Google Faces Multibillion-Dollar AI Patent Lawsuit in the US (News Central TV)

Google is expected to face a federal jury in Boston on Tuesday in a trial over allegations that the processors used to power artificial intelligence technology in key products infringe on the patents of a computer scientist.

Singular Computing, founded by Massachusetts-based Joseph Bates, alleged that Google copied his technology and used it to support the company’s AI features in Google Search, Gmail, Google Translate, and other Google services, the report added.

A Google court filing noted that Singular has requested up to $7 billion in monetary damages, which would be more than double the largest-ever patent infringement award in U.S. history, according to the report.
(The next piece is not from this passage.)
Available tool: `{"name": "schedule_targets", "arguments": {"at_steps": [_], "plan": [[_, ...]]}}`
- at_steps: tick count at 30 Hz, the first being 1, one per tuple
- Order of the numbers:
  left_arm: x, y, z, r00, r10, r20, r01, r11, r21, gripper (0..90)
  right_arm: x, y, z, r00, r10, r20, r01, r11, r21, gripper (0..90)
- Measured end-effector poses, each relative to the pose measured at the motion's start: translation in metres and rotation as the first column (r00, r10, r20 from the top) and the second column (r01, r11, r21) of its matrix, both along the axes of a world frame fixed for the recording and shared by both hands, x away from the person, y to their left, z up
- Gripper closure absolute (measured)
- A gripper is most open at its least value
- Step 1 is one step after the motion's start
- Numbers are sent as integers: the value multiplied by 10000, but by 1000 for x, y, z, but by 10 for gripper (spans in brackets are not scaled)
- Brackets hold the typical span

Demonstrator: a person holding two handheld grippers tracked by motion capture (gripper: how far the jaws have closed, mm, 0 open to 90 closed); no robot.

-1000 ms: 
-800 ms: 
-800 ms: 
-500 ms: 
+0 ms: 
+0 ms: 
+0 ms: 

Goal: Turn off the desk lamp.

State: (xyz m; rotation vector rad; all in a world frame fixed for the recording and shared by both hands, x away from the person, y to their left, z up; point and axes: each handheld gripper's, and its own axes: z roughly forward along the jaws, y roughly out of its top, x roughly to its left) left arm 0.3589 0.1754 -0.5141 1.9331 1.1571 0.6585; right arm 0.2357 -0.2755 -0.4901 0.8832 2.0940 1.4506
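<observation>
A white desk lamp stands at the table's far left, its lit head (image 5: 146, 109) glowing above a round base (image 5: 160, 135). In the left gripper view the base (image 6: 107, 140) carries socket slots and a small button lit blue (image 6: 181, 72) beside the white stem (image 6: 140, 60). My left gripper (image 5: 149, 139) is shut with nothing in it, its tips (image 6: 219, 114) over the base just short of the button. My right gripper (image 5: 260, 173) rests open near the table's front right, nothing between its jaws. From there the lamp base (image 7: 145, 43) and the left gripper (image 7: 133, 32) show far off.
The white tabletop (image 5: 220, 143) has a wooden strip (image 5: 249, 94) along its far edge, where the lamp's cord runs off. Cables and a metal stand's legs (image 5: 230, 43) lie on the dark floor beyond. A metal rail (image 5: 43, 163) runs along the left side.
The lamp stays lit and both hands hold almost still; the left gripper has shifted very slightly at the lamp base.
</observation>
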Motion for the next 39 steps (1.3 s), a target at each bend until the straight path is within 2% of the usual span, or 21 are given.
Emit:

Google spokesperson Jose Castaneda called Singular’s patents “dubious” and added that the company developed its processors “independently over many years,” the report noted.

Singular’s 2019 complaint noted that Bates shared his computer-processing innovations with the tech giant between 2010 and 2014. Singular added that Google’s Tensor Processing Units, which boost Google’s AI capabilities, copy Bates’ technology and infringe on two patents.

The lawsuit alleges that Google’s circuits use an improved architecture that Bates discovered that allows for greater processing power, as per the report.

Google unveiled its processing units in 2016 to power AI used for speech recognition, content generation, and ad recommendation, among other functions. Singular noted that versions 2 and 3 of the units, introduced in 2017 and 2018, violate its patent rights.

In December 2023, Google told the court that its processors work in different ways than Singular’s patented technology and that the patents were invalid.

“Google engineers had mixed feelings about the technology, and the company ultimately rejected it, explicitly telling Dr. Bates that his idea was not right for the type of applications Google was developing,” Google noted in a court filing, as per the report.

Meanwhile, a U.S. appeals court in Washington will also hear arguments on Tuesday on whether to invalidate Singular’s patents in a separate case which Google appealed from the U.S. Patent and Trademark Office, the report added.